Scrapy is a complete web scraping framework which takes care of everything from getting the HTML, to processing the data. Selenium is a browser automation tool that can for example enable you to navigate between multiple pages. These two libraries have a steeper learning curve than Request which is used to get HTML data and BeautifulSoup which is used as a parser for the HTML.

Therefore we will use BeautifulSoup in this post, which can be installed using the Python package manager pip or the anaconda package manager.

pip install BeautifulSoup4
or
conda install beautifulsoup4

Inspect the website

To get information about the elements we want to access, we first of need to inspect the web page using the developer tools.

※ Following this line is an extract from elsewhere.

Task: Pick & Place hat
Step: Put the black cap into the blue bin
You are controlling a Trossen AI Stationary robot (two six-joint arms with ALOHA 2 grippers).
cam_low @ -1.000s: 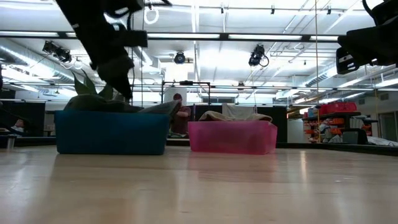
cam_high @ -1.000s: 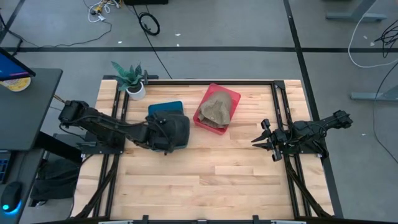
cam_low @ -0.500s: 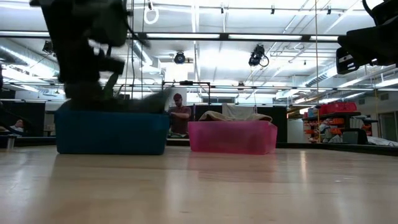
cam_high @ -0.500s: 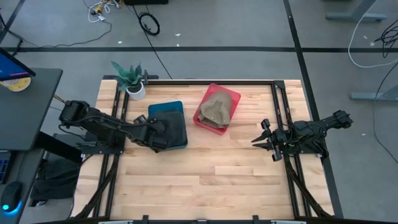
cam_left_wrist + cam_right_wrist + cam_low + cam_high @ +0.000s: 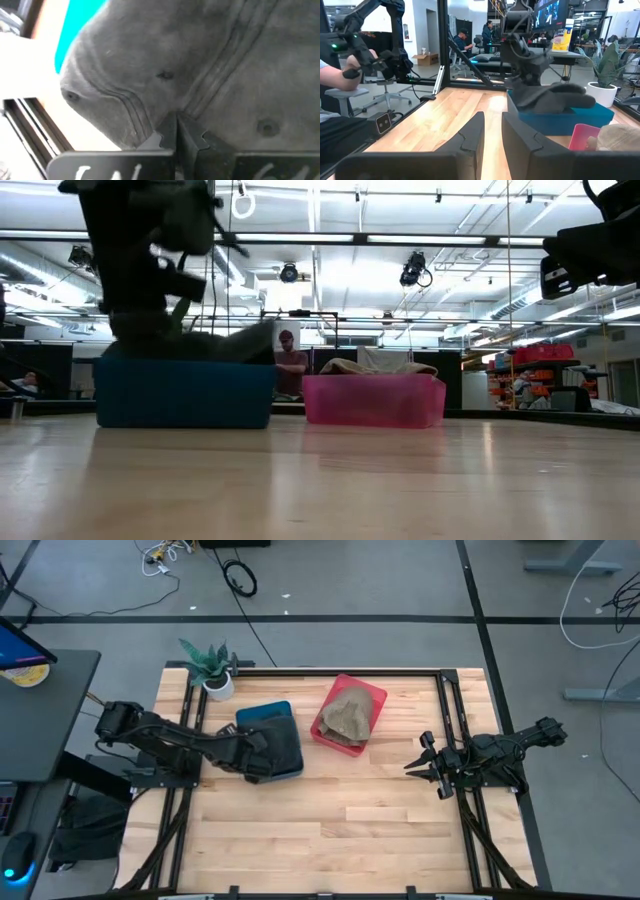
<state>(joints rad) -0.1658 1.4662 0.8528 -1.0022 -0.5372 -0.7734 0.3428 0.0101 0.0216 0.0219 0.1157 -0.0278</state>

In this post we will scrape the “content” and “see also” sections from an arbitrary Wikipedia article. To get information about the elements and attributes used for the sections, we can right click on the element to inspect it. This will open the inspector which lets us look at the HTML   Code.

Inspecting website
Inspecting the website
Inspecting website
Inspecting the website

The content section has an ip of toc and each list item has a class of tocsection-n where n is the number of the list item, so if we want to get the content text we can just loop through all list items that have a class that starts with tocsection-. This can be done using BeautifulSoup in combination with Regular Expressions.

To get the data from the “see also” section we can loop through all the list items contained in the div with the classes div-col columns column-width.

Parse HTML

Now that we know what we need to scrape we can get started by parsing the HTML. First of we need to import the libraries that we will be using for scraping the website. As already said above, we will use BeautifulSoup for parsing the page and searching for specific elements. For connecting to the website and getting the html we will use urllib which  is a Python Standard Library, and so it is already installed. Lastly the re libary will be used for working with Regular Expressions.

# importing libraries
from bs4 import BeautifulSoup
import urllib.request
import re

Next we need the url of the Wikipedia page we want to get our information from. In this post we will scrape the data from the Artificial Intelligence Wikipedia article.

url = "https://en.wikipedia.org/wiki/Artificial_intelligence"

Now we can connect to the website using urllib .

page = urllib.request.urlopen(url) # conntect to website

If the request wasn’t successful because of something like a wrong url urllib will throw an error. One way of handling this kind of exception, is by wrapping the urlopen code in a try-except statement.

try:
    page = urllib.request.urlopen(url)
except:
    print("An error occured.")

For parsing the html, the page object needs to be passed to BeautifulSoup.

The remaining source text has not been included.